Origins of high ductility exhibited by an extruded magnesium alloy Mg-1.8Zn-0.2Ca: Experiments and crystal plasticity modeling

Abstract

Low ductility and strength are major bottlenecks against Mg alloys’ wide applications. In this work, we systematically design the composition and fabrication process for a low-alloyed Mg-Zn-Ca alloy, showing that it can be extruded at low temperatures (∼250 ℃) and high speeds (∼2 mm/s). After the extrusion, this alloy exhibits a substantially weakened basal texture, relatively small grain size, very high tensile elongation (∼30%), and good strength. The origin of the considerably improved ductility was studied using a combination of three-dimensional atom probe tomography (3D-APT), transmission electron microscopy (TEM), electron backscattered diffraction (EBSD) in conjunction with surface slip trace analysis, in-situ synchrotron X-ray diffraction, and elasto-plastic self-consistent (EPSC) modeling.

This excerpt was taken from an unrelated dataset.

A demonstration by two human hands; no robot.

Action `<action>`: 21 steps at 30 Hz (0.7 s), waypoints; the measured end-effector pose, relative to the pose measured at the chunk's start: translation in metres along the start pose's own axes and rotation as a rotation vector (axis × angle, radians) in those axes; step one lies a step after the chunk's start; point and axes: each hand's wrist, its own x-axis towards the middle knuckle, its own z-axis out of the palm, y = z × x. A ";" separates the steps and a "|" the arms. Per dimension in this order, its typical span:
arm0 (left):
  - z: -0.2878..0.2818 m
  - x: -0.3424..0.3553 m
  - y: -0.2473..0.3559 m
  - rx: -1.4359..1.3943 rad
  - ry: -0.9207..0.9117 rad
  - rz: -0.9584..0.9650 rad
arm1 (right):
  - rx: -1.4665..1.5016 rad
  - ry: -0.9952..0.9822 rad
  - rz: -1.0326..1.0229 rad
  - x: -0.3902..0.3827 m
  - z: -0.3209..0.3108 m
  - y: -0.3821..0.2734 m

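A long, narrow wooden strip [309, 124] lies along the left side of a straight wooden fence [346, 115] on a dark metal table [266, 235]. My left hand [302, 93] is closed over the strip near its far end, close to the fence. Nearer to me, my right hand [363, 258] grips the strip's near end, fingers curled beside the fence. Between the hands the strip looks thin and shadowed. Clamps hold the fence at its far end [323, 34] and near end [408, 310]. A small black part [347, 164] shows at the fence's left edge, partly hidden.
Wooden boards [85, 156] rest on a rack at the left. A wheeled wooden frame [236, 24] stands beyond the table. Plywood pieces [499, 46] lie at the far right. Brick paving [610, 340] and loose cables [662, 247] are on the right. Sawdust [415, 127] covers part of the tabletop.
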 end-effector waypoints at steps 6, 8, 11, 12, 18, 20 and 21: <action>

Co-segregation of Zn and Ca atoms at a grain boundary is observed and associated with texture weakening and grain boundary mediated plasticity, both improving the ductility. While basal slip and prismatic slip are identified as the dominant deformation systems in the alloy, the ratio between their slip resistances is substantially reduced relative to pure Mg and most other Mg alloys, significantly contributing to the improved ductility of the alloy. This Mg-Zn-Ca alloy exhibiting excellent mechanical properties and low fabrication cost is a promising candidate for industrial productions.